■ Activity:
Your answer should consist of every line in the records that holds "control".
Start of Block
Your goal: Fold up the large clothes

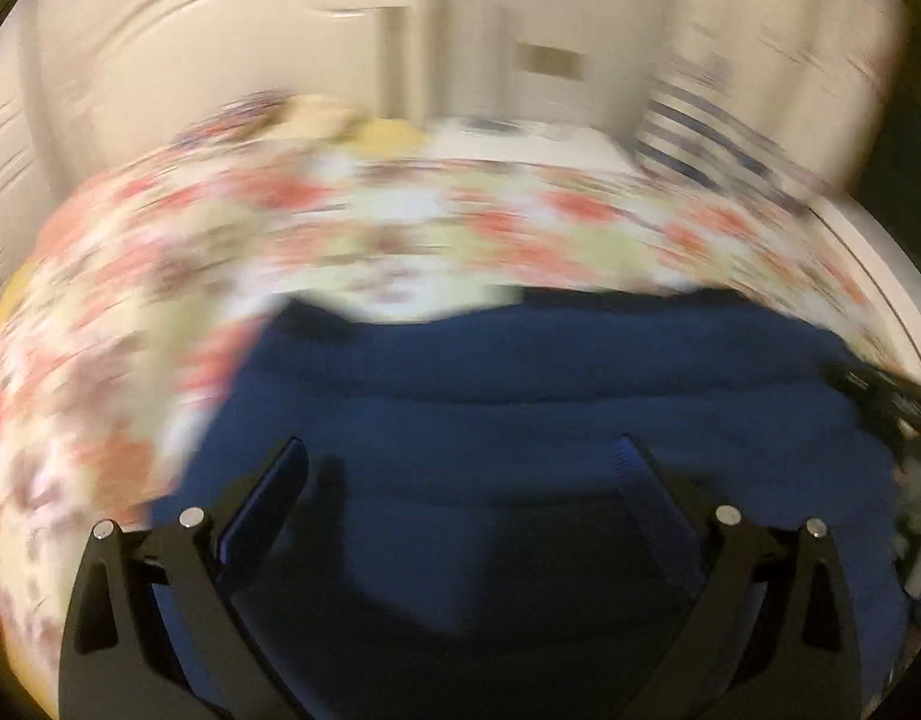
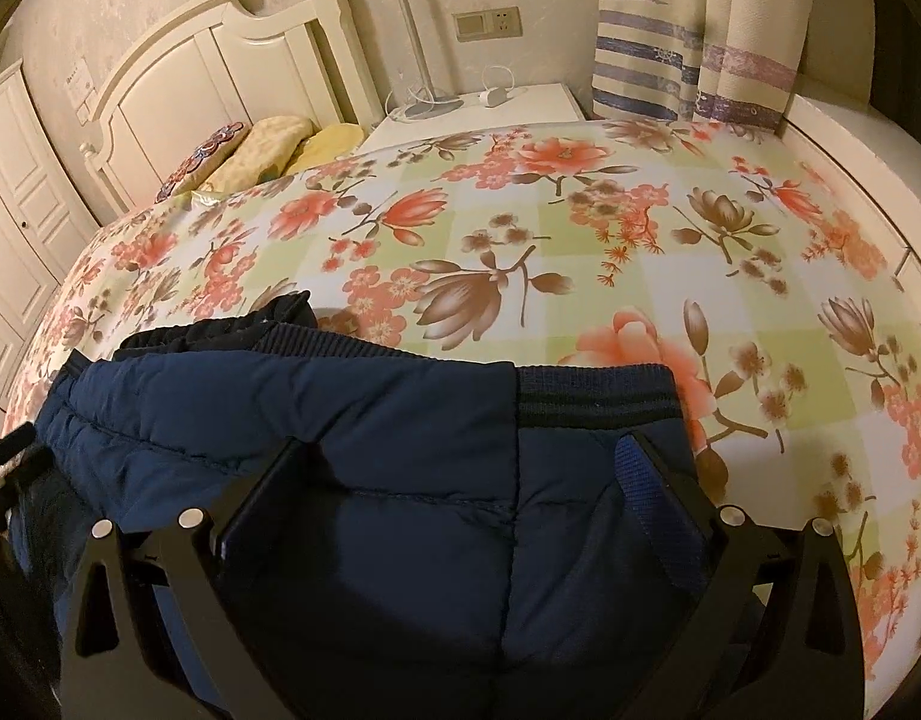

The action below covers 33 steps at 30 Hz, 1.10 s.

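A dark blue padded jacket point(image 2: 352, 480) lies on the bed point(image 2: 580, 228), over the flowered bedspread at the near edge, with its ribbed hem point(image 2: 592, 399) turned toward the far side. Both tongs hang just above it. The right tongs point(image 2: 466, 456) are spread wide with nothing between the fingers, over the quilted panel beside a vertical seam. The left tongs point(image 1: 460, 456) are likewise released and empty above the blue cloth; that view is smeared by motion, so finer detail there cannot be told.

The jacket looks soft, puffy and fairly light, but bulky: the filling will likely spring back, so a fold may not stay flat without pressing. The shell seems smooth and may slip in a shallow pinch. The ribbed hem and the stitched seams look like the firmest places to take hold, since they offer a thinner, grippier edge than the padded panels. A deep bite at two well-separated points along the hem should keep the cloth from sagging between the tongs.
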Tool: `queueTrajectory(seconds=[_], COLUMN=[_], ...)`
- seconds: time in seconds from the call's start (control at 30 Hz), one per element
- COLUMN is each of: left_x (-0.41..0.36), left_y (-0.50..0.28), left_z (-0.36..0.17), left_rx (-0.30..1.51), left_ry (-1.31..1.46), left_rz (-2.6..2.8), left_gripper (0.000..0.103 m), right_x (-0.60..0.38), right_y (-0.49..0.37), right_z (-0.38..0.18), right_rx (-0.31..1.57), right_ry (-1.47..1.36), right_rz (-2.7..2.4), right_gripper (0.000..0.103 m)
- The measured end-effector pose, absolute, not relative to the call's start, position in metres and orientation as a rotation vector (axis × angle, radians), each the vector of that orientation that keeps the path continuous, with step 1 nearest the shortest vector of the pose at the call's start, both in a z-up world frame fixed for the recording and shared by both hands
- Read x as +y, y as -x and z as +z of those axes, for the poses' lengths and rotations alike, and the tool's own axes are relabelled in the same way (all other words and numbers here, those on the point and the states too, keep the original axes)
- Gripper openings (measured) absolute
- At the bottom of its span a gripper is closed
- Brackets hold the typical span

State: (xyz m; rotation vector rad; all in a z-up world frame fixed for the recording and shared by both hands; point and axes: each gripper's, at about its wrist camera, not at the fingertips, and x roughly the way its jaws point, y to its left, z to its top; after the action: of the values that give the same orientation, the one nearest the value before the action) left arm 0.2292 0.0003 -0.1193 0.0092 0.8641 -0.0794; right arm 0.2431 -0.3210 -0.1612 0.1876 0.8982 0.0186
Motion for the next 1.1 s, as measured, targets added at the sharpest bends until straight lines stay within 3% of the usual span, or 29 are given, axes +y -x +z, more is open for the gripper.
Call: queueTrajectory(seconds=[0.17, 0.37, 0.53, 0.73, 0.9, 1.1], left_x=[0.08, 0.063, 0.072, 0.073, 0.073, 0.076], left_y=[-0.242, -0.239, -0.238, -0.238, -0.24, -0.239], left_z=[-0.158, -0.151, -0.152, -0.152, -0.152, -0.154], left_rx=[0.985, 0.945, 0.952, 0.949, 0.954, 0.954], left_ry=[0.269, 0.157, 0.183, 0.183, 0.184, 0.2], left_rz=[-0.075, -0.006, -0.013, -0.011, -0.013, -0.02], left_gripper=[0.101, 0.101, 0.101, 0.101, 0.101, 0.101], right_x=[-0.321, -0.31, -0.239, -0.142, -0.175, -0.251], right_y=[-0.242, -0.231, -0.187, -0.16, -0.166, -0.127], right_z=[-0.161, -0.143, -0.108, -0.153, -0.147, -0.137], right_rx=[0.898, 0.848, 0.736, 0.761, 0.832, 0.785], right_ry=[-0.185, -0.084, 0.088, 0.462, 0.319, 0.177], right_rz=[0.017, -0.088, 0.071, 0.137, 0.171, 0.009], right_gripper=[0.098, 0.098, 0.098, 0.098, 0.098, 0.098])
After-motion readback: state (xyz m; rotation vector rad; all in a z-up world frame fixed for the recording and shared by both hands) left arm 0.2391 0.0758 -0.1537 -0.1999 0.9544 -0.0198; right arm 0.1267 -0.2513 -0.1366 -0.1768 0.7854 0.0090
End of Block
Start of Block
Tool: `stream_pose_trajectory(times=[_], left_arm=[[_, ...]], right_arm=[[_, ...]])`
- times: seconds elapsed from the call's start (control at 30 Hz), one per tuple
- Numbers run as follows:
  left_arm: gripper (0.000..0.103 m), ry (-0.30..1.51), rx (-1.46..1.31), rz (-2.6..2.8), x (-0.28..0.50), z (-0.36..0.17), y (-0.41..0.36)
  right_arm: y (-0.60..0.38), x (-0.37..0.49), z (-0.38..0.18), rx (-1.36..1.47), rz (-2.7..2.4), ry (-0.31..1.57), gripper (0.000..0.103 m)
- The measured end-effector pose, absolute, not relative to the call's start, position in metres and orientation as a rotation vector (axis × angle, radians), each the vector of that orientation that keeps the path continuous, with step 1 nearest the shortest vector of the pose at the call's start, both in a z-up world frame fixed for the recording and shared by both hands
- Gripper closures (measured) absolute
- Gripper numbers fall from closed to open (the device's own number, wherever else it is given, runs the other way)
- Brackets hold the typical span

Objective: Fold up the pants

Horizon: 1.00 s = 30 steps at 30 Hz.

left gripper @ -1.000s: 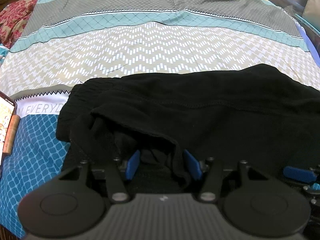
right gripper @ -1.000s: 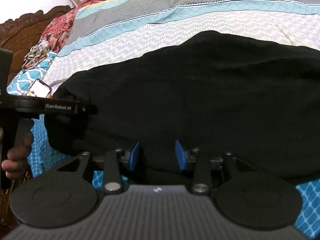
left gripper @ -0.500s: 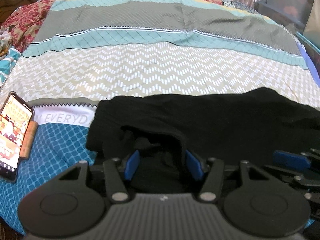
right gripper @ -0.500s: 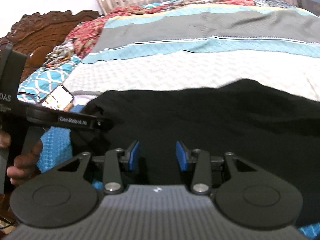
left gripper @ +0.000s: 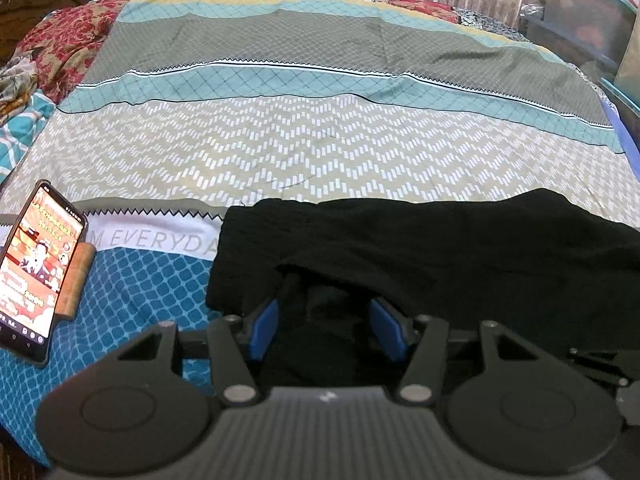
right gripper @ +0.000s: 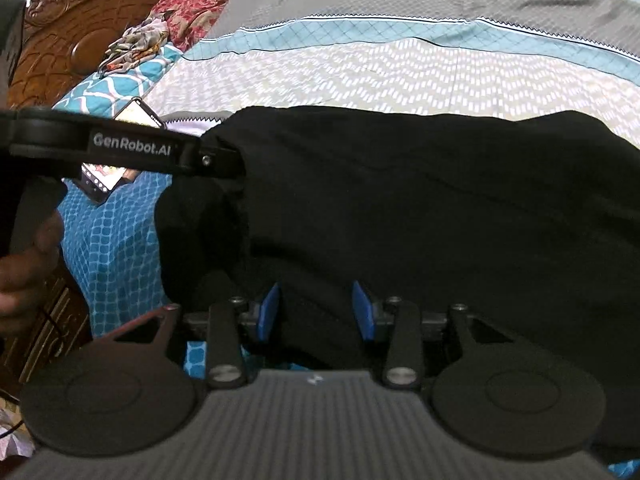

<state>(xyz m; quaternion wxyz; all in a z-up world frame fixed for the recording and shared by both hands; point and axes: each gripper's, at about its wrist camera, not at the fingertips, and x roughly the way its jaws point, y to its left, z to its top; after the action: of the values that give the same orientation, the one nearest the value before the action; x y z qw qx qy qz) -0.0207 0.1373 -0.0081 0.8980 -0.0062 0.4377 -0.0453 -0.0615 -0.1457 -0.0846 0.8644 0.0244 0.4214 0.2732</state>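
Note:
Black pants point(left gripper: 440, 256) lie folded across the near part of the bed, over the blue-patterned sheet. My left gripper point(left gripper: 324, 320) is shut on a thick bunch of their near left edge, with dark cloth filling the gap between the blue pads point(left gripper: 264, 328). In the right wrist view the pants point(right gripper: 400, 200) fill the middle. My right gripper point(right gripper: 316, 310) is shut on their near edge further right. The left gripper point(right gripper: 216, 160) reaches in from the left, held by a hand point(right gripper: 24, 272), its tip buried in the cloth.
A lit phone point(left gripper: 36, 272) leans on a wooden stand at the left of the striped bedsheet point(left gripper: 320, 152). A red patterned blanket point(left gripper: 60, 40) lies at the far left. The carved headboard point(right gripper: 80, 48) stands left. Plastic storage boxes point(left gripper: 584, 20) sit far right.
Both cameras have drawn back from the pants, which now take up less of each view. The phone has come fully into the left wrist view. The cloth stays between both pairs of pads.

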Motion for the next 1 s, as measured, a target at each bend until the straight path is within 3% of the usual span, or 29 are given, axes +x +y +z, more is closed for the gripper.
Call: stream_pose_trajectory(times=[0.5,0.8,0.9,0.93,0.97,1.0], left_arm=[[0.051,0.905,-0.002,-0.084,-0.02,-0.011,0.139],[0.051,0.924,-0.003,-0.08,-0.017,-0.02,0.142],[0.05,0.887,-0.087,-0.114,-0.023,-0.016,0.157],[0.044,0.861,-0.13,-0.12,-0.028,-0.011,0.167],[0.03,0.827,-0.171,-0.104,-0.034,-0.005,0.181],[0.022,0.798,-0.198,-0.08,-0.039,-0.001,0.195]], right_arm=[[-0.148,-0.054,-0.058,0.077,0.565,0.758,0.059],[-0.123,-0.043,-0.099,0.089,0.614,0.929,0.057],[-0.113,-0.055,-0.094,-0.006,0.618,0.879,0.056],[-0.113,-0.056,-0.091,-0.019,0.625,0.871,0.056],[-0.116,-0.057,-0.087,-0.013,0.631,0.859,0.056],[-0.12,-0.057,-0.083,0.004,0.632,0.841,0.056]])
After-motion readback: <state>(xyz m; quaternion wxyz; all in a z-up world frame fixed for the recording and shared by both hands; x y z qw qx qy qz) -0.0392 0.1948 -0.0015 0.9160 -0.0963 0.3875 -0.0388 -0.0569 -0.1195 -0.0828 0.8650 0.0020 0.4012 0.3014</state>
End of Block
■ Task output:
- seconds: time in seconds from the call's start (control at 30 Hz), one per element
- times: seconds elapsed from the call's start (control at 30 Hz), one per tuple

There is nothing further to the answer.